On Scala, since I'm resigned to the fact that it is more likely to win (and find I like the language a lot) the unresolved question in my mind is: is Scala an acceptable ML? I like Scala a lot and I'm leaning toward "Yes", but I haven't worked with Scala on something big enough to have a fully formed opinion there.
4. (Small one.) The name. I would like it just as much if it were called FishGuts, but names matter in adoption. I think Ocaml's a fine name, but I'm weird.
I do not think Scala is an ML. The use of the word acceptable and indeed restricting it to an ML derivative loses the point of what Scala is supposed to be. Scala is supposed to be something different: a successful melding of OOP and functional. And it is the best at that I have seen. It succeeds on this better than the next biggest contender: F#, which is the most acceptable ML, IMO. F# is more typically functional, using the usual Hindley Milner Inference and sharing a core with OCaml but with significant whitespace. So it can be very succinct. Typically functional idioms like algebraic data types, Piping, point free, currying and combinators is more natural to F# than Scala's more OOP way. I prefer F# to Scala but that is merely a subjective preference.
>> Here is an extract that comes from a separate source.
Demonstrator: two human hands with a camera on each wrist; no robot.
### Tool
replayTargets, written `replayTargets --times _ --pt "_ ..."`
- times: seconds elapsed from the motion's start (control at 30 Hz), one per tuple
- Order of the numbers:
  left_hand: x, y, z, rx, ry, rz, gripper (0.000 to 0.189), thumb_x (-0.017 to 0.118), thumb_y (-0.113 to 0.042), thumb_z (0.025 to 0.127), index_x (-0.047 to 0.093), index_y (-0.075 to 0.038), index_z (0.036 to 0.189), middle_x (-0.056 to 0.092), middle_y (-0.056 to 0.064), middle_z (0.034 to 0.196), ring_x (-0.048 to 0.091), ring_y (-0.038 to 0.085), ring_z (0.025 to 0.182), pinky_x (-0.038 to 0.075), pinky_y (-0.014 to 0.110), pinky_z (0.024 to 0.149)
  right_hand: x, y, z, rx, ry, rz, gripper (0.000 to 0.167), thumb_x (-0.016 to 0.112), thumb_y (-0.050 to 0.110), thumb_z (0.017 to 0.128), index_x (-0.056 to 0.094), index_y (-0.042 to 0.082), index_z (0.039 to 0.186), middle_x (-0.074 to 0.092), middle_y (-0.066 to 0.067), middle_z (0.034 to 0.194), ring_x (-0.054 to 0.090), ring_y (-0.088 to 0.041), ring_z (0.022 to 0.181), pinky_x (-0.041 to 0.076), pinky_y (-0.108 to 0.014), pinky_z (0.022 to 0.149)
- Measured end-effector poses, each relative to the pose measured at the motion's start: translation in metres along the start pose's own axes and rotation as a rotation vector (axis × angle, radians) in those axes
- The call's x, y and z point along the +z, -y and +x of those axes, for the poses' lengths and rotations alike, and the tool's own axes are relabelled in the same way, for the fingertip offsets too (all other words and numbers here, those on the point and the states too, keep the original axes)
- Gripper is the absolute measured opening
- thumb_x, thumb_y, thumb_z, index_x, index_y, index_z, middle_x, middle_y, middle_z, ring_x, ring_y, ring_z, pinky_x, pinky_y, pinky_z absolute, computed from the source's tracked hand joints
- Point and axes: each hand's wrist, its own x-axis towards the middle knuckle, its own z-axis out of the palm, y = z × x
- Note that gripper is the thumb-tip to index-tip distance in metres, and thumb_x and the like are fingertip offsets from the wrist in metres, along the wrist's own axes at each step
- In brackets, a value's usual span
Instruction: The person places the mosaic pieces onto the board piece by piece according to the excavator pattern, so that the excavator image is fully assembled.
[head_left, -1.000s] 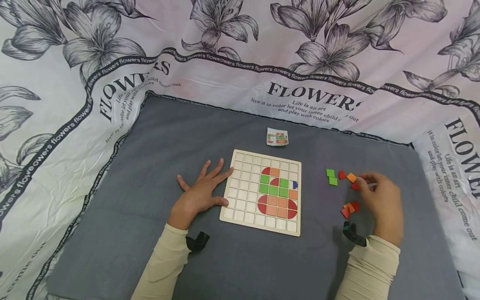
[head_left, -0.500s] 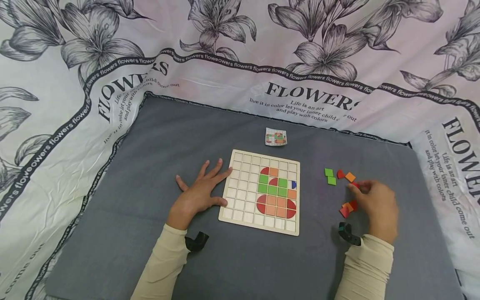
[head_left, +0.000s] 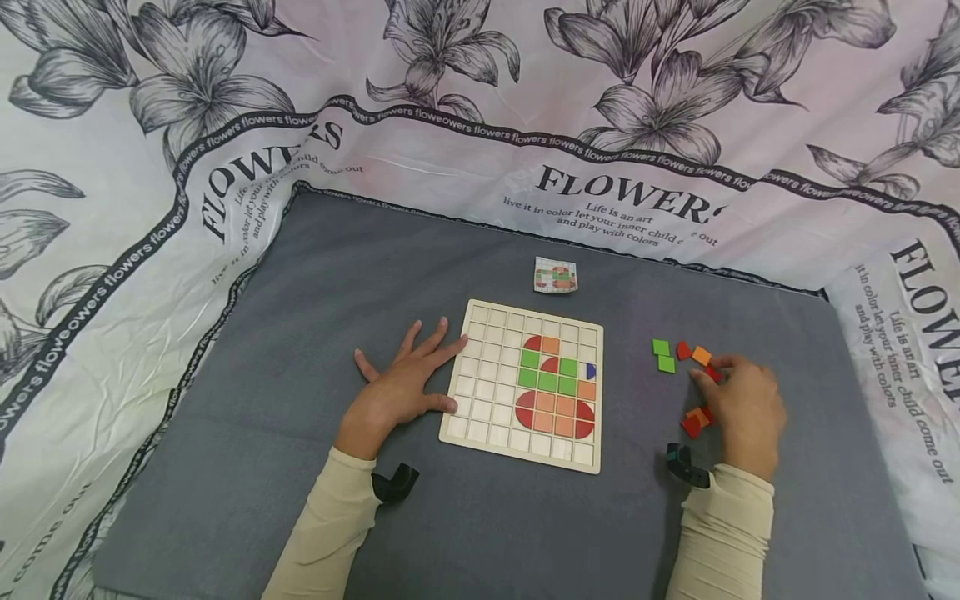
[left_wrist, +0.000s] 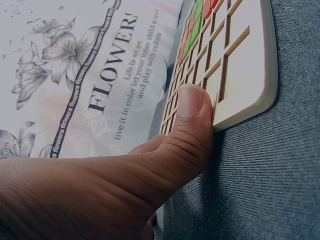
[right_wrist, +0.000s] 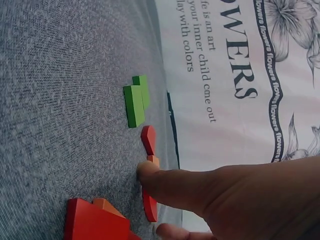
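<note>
My left hand lies with fingers spread at the left edge of a wooden grid board. Its thumb rests on the board's rim. Green, red and orange pieces and a blue half-round piece sit in the board's cells. My right hand is low over the loose pieces on the right, thumb and forefinger apart around a red piece. That piece lies on the table beside an orange square; the hand partly hides it. Whether a fingertip touches it is unclear.
Two green squares and a red rounded piece lie left of the right hand. A small pile of red and orange pieces is nearer me. A pattern card lies beyond the board on the grey table.
My right hand has shifted a little left and toward me, from the orange square to the red piece beside it. My left hand and the board keep their places.
</note>
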Motion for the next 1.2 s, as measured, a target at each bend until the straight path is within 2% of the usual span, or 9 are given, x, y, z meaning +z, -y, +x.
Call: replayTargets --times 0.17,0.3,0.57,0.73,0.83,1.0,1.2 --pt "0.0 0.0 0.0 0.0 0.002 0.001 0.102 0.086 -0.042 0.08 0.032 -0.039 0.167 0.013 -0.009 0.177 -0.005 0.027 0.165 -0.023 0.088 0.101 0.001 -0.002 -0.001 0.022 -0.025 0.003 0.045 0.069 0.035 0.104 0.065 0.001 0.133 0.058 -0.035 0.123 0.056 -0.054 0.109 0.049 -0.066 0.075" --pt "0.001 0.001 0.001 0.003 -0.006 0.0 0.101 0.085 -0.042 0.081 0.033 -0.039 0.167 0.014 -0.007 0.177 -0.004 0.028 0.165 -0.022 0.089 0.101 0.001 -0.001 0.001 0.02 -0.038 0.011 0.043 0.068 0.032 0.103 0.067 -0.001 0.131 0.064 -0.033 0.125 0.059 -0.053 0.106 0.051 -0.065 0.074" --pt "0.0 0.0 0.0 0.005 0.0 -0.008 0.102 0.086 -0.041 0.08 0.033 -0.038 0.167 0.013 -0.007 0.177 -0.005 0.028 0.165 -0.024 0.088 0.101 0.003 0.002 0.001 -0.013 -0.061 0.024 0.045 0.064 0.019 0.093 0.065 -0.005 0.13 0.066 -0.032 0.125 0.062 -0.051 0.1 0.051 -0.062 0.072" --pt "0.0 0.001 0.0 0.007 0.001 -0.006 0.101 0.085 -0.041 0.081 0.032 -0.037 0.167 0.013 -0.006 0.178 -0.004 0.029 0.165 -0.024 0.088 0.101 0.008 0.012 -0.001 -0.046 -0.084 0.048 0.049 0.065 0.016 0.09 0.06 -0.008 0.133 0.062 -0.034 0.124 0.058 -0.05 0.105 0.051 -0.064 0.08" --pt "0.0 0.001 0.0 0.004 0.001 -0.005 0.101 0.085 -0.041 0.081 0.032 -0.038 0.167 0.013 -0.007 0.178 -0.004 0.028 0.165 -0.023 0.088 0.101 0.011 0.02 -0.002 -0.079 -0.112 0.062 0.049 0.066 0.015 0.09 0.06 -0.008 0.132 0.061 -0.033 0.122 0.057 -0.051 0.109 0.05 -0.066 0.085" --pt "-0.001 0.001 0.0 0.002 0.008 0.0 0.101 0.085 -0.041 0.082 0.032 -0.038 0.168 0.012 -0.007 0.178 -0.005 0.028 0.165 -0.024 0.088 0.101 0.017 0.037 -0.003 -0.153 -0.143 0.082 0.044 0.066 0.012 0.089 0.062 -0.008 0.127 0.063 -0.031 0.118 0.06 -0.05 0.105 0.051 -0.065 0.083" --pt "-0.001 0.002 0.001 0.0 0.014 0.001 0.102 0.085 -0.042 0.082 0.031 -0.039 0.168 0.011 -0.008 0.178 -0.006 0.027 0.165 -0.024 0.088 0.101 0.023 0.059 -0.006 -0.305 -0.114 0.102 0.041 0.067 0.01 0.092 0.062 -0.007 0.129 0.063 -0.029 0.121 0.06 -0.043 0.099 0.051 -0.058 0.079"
There are a number of things that Scala does naturally that are cumbersome in other languages because of how it manages to meld a powerful combination of orthogonal features. To use Scala as just another functional language is to miss its power. Those who criticize OOP have not used a language that does it right. Abstractly, in a simplified categoric setting, we can consider OOP (objects as coalgebras) and FP (algebraic data types) as duals of each other. A proper unification of the concepts gives something more powerful than either. I think Scala comes the closest. Sure you can be 100% functional in it, or replicate Java but to call it one or the other is to make the same mistake as to say that light is both a wave and a particle and think you understand what that means.
I thought it might be until I tried OCaml, and the difference between type inference that only works on locals and pervasive inference is huge. Also the fact that JVM interop makes it hard to avoid null pointers is a big strike against it.
Still, I agree that the odds are in its favour vs OCaml for things that don't need to be close to the metal.
The global interpreter lock is a large one IMO. One of the huge advantages of type safety is that you can use types to help enforce thread safety rules, but if the interpreter itself can't handle it, that's a huge problem!